Entries follow. Give back exactly the lines starting at the one containing "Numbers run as" and ending at the one containing "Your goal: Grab", and no other lines.
—————
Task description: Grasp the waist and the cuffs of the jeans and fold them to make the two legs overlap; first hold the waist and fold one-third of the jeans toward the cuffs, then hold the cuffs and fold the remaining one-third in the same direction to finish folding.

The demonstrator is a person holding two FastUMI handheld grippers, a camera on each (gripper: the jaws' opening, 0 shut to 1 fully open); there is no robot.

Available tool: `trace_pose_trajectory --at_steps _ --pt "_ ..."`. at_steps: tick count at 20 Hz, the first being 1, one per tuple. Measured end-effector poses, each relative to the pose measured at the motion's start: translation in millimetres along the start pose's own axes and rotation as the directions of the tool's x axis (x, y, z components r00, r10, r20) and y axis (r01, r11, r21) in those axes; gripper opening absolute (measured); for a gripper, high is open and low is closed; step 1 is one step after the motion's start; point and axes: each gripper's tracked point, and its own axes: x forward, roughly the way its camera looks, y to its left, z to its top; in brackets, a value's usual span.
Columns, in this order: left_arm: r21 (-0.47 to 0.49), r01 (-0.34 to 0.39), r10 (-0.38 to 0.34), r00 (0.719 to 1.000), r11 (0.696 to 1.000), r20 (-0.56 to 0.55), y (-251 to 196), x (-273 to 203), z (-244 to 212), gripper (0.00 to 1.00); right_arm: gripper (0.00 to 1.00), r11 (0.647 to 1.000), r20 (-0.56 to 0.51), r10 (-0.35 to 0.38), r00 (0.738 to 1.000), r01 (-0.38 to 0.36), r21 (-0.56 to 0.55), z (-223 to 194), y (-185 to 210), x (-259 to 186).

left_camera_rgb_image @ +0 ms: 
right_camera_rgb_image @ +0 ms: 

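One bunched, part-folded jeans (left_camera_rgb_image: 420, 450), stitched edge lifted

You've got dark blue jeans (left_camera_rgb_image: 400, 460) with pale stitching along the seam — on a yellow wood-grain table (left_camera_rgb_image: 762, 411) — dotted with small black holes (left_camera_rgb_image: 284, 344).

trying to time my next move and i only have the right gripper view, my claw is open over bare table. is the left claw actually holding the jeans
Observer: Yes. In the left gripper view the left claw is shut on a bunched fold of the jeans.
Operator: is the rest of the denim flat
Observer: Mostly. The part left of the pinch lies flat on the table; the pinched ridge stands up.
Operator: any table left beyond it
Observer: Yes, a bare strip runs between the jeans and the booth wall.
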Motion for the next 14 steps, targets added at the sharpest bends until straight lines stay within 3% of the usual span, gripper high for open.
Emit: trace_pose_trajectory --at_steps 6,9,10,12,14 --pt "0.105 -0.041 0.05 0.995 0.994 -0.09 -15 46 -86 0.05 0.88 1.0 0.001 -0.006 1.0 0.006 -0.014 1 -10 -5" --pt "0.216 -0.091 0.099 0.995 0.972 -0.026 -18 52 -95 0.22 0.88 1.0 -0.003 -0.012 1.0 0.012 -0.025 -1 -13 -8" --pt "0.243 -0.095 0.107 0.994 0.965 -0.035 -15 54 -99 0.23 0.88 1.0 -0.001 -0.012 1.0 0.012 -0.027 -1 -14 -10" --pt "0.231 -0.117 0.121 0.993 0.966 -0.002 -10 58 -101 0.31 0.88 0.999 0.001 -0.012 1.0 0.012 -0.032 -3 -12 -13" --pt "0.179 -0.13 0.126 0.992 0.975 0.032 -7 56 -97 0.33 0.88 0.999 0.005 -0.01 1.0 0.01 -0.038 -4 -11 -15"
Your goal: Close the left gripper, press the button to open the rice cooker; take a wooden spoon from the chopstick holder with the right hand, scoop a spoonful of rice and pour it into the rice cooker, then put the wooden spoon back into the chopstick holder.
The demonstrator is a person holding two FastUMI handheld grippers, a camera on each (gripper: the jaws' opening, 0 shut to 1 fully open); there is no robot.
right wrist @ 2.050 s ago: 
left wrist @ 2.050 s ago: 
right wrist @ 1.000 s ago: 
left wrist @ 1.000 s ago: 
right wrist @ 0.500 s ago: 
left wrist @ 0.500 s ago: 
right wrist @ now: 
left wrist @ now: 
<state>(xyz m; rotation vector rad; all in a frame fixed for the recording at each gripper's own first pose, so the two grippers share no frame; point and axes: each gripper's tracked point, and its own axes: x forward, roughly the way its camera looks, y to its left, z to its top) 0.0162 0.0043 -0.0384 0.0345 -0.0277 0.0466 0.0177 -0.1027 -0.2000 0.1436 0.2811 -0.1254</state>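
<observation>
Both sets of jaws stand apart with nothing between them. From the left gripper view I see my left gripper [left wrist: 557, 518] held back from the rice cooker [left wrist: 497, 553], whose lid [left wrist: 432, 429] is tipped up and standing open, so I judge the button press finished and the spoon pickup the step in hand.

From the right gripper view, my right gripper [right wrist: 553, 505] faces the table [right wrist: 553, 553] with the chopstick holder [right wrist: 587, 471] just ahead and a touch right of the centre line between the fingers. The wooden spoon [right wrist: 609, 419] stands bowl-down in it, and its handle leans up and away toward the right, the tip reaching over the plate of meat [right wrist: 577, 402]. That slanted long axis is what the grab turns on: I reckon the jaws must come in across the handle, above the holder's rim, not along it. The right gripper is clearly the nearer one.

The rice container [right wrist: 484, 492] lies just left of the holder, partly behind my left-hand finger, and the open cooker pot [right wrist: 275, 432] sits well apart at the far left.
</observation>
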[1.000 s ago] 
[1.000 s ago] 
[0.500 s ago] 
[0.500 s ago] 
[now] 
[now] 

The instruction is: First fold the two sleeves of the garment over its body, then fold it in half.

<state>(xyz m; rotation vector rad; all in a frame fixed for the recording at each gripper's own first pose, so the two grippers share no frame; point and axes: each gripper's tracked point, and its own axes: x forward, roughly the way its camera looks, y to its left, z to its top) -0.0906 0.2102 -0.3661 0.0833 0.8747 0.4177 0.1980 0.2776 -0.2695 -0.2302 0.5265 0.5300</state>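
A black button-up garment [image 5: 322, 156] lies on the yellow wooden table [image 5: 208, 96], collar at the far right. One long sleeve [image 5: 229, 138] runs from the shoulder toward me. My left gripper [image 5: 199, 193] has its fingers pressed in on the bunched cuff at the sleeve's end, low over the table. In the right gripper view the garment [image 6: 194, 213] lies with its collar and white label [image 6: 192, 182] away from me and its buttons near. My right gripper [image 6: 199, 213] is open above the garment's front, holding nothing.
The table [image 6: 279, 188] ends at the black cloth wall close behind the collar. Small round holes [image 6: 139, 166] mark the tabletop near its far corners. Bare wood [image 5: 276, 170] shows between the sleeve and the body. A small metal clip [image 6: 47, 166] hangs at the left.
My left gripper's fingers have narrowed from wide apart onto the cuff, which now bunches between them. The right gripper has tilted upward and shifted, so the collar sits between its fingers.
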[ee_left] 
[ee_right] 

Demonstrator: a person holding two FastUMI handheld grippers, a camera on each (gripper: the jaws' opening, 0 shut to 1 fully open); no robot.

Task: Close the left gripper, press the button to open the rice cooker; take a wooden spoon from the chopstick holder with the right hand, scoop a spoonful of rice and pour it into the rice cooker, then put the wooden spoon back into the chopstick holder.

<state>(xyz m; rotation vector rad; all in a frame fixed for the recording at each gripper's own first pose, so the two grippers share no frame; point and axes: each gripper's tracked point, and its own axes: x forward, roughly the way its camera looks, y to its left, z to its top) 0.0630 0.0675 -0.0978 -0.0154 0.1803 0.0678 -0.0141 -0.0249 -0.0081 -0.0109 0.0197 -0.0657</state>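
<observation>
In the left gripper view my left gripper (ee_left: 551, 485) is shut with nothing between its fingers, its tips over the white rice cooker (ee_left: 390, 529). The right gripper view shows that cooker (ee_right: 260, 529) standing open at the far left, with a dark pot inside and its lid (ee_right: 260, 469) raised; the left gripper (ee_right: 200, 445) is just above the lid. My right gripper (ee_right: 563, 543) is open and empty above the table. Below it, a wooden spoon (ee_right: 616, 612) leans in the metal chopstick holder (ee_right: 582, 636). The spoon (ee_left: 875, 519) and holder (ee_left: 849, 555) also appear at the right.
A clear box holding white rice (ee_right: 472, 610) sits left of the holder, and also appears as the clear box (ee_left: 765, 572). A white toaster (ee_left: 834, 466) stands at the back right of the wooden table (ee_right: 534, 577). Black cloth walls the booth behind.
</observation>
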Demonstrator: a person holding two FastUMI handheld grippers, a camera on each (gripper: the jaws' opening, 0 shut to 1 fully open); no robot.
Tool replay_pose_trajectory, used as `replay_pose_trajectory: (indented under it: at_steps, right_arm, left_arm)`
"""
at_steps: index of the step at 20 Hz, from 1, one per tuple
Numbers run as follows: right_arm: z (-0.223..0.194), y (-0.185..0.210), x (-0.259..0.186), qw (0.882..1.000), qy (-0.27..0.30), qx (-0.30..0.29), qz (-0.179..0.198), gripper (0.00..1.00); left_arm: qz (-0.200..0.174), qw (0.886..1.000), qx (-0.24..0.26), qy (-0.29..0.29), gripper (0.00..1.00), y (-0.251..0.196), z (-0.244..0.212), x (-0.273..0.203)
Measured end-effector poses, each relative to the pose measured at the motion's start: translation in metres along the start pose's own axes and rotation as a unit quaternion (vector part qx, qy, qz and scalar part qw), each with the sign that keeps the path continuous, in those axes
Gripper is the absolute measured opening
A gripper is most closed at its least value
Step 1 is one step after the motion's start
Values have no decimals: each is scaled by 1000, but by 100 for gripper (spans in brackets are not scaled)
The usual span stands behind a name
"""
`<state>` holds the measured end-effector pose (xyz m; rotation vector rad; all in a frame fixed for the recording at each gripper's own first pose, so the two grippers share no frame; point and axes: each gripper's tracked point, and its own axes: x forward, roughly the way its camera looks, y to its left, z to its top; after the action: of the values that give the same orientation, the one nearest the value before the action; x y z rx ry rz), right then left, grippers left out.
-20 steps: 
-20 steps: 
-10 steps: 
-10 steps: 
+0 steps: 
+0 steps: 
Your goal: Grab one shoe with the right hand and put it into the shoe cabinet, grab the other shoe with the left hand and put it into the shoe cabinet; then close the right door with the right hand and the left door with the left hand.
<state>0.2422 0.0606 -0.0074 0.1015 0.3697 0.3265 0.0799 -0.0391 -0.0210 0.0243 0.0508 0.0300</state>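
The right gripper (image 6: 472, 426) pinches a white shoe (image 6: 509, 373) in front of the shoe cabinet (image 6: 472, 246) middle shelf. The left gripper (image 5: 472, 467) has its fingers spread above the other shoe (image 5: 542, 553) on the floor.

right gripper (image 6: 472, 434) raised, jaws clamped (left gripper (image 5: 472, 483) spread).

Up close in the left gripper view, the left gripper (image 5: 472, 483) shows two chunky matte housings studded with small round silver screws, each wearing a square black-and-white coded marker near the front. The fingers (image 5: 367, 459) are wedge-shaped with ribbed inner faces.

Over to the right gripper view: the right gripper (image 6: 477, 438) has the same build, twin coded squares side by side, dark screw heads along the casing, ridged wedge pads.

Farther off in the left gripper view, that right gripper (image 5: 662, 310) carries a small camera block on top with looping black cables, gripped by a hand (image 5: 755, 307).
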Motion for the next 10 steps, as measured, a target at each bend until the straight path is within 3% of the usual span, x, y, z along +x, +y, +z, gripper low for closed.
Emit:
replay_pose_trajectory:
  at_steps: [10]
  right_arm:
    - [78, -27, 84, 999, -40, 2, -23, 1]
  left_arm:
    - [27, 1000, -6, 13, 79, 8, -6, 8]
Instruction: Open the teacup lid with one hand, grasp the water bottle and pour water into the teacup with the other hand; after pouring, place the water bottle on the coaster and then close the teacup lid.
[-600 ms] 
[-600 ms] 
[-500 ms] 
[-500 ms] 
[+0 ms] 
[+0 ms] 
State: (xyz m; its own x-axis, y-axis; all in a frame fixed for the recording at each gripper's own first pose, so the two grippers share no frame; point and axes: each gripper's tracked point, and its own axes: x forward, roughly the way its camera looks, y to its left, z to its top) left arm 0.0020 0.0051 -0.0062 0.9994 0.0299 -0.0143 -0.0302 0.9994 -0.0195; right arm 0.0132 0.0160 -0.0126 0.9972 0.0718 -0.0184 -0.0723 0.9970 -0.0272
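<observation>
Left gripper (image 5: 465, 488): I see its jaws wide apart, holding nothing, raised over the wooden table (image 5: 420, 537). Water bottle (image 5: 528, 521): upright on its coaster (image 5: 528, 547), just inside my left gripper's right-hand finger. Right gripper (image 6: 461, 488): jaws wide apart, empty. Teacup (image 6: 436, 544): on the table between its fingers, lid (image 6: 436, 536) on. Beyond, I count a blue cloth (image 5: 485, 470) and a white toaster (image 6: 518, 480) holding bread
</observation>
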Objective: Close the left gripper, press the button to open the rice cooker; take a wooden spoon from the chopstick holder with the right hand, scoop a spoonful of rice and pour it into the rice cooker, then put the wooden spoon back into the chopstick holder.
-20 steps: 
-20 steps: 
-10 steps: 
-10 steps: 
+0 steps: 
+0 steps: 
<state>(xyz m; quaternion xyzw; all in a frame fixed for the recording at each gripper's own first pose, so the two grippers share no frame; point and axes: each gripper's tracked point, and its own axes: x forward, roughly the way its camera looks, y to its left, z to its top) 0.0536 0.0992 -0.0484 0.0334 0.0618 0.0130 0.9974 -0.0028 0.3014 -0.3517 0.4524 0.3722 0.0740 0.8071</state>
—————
• TASK OUTPUT:
Numbers run as follows: right_arm: z (-0.223..0.194), y (-0.185..0.210), x (-0.259..0.186), qw (0.882..1.000), qy (-0.27..0.30), qx (-0.30..0.29), qz (-0.179..0.198), gripper (0.00..1.00); left_arm: qz (-0.200..0.174), qw (0.886..1.000), qx (-0.24..0.26), qy (-0.29..0.29), gripper (0.00..1.00), y (-0.251..0.196), z (-0.244..0.212), x (-0.273..0.203)
Measured end-effector poses, each relative to the pose measured at the motion's start: translation in metres along the start pose's own axes and rotation as a unit quaternion (vector part qx, qy, qz and scalar part qw), each with the sign that keeps the path continuous, in those axes
Gripper is the absolute measured opening
A gripper is most closed at its least value
Step 1 is one step after the motion's start
Values have no decimals: each is scaled by 1000, but by 100 for gripper (spans in brackets are not scaled)
The usual span stands behind a name
"""
`<state>` holds the measured end-effector pose (xyz m; rotation vector rad; all in a frame fixed for the recording at each gripper's own first pose, so the two grippers share no frame; point and axes: each gripper's tracked point, and its own axes: x forward, roughly the way its camera looks, y to its left, z to its top; after the action: of the values that give the same orientation, the one nearest the value before the action; x y z rx ry rz), right then left, grippers left out.
-20 steps: 
-20 steps: 
-10 steps: 
-10 steps: 
+0 steps: 
+0 steps: 
Your goal: Grab one shoe with the right hand and put it into the shoe cabinet, grab the other shoe with the left hand and put it into the shoe cabinet; then close the right door with the right hand and the left door with the left hand.

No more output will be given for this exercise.